Si l’on se plonge dans le corps de l’article pour aller chercher ce modèle imparable, il faut s’armer de patience : pas une ligne de maths, tout est en annexe (pour les plus curieux et les plus matheux, l’annexe de l’article de Carcillo et Cahuc est – logiquement – discutée dans l’annexe de cet article-ci). Pourtant, les résultats brillants annoncés dans le résumé sont fortement relativisés à la simple lecture de l’article. En effet, le « théorème » établi est le suivant :
« Il est socialement efficace d’imposer le même coût de licenciement indépendamment du motif de licenciement. Le coût de licenciement est égal au montant de l’allocation chômage. »

On découvre donc la subtilité suivante : pour « qu’une politique optimale consiste à imposer des coûts de licenciements identiques pour les deux types de licenciements », il faut que ces coûts de licenciements suffisent à prendre en charge totalement le coût du chômage du-de la licencié-e. L’entreprise devrait ainsi continuer à payer son-sa salarié-e après le licenciement en quelque sorte. Un peu plus loin dans l’article, les auteurs proposent un deuxième modèle prenant en compte les effets secondaires de la perte d’emploi (perte de qualification, effets psychologiques, …). Il faut alors augmenter le coût du licenciement pour qu’il dépasse le niveau de l’allocation chômage (peut-être même très au-dessus, voir l’annexe) ! On se demande alors pourquoi cette conclusion spectaculaire ne se trouve pas dans le résumé : plutôt que d’inciter le législateur à autoriser les licenciements pour accroître les profits, les résultats de l’article devraient amener à augmenter radicalement les coûts de licenciement.

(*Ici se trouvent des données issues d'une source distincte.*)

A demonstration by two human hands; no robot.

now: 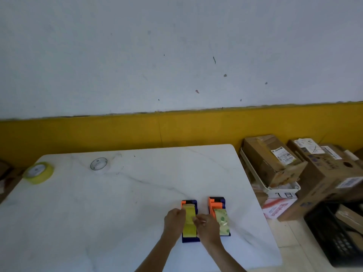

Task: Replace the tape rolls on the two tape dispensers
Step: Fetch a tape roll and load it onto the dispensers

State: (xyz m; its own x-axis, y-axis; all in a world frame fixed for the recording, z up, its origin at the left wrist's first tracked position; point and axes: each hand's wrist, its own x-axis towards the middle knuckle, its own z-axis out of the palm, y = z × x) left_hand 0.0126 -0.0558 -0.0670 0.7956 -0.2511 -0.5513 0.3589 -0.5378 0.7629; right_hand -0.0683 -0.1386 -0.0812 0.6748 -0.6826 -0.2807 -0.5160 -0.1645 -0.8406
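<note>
Both hands meet over the left tape dispenser, which sits near the front of the white marble-patterned table. The left hand presses against the dispenser's left flank, fingers curled onto the edge of the yellow tape roll mounted in it; the right hand pinches that same yellow roll from the right, fingertips closed on its top. Just right of the right hand, touching its knuckles or nearly so, stands the second dispenser, carrying a pale greenish tape roll. Both dispensers have blue bases and orange fronts pointing away from the person. Far off to the left of the hands, near the table's back edge, lie a spare clear tape roll and a spare yellow tape roll, well apart. Beyond the table's right side, cardboard boxes and a black crate crowd the floor.
</note>
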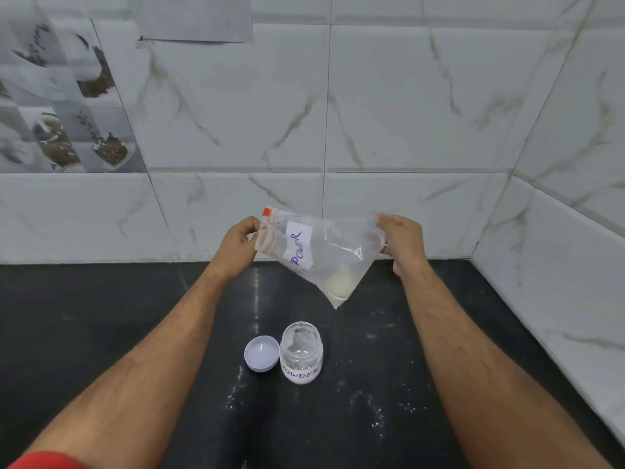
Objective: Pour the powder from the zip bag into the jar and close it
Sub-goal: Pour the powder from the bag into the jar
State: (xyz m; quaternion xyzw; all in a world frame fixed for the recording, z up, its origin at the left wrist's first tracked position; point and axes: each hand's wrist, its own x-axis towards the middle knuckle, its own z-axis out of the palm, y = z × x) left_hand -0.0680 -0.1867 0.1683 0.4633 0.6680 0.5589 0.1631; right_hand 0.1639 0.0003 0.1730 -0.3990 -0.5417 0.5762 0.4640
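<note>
A clear zip bag [324, 255] with a white label reading "POWDER" hangs in the air above the counter. Pale powder sits in its lowest corner. My left hand [238, 245] pinches the red zip end of the bag. My right hand [402, 240] pinches the opposite end. Below the bag, an open clear jar [301, 352] with a "POWDER" label stands upright on the black counter. Its white lid [261, 353] lies upside down just to the left of the jar, touching or nearly touching it.
The black counter [169, 333] carries scattered specks of white powder around and to the right of the jar. A tiled marble-pattern wall rises behind, and another closes in on the right. A sheet of paper [198, 18] hangs on the back wall.
</note>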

Ce qui est présenté dans cet article comme le résultat principal est appuyé sur un modèle d’Economie formelle, c’est-à-dire la définition d’un certain nombre d’hypothèses suivie d'une succession cohérente d’énoncés mathématiques. Aucune donnée ne vient appuyer le modèle introduit en annexe. Si les auteurs s’intéressent aux différents pays européens, c’est uniquement du point de vue du droit, pour mettre en avant les particularités de la situation française, qu’ils qualifient « d’extrême » afin de la disqualifier et de justifier l’introduction d’une proposition alternative. Jamais leur modèle ne sera confronté aux réalités de ces pays ni même à celle de la France, aucune hypothèse n’est sérieusement discutée ou nuancée. Tout juste les auteurs concèdent-ils, et c’est d’ailleurs plutôt rare dans les articles d’Economie, que leur « modèle est réducteur, comme toute approche formalisée ».

Pour démontrer que les coûts de licenciements devraient être les mêmes, qu’ils soient justifiés par la sauvegarde de l’activité ou par la recherche du profit, les auteurs se placent du point de vue du-de la législateur-trice, et suppose que celui-le-ci cherche à maximiser la satisfaction des travailleur-se-s (si si, vous avez bien lu, un gouvernement au service des travailleur-se-s!).
A partir de cet hypothétique point de vue, la seule question est de savoir quel effet un licenciement peut avoir sur la satisfaction d’un-e travailleur-se. Les auteurs supposent alors (implicitement) qu’il-elle n’est affecté-e que par son revenu et est indifférent-e à la cause de son licenciement. On trouve alors qu’il faut fixer des coûts de licenciements identiques.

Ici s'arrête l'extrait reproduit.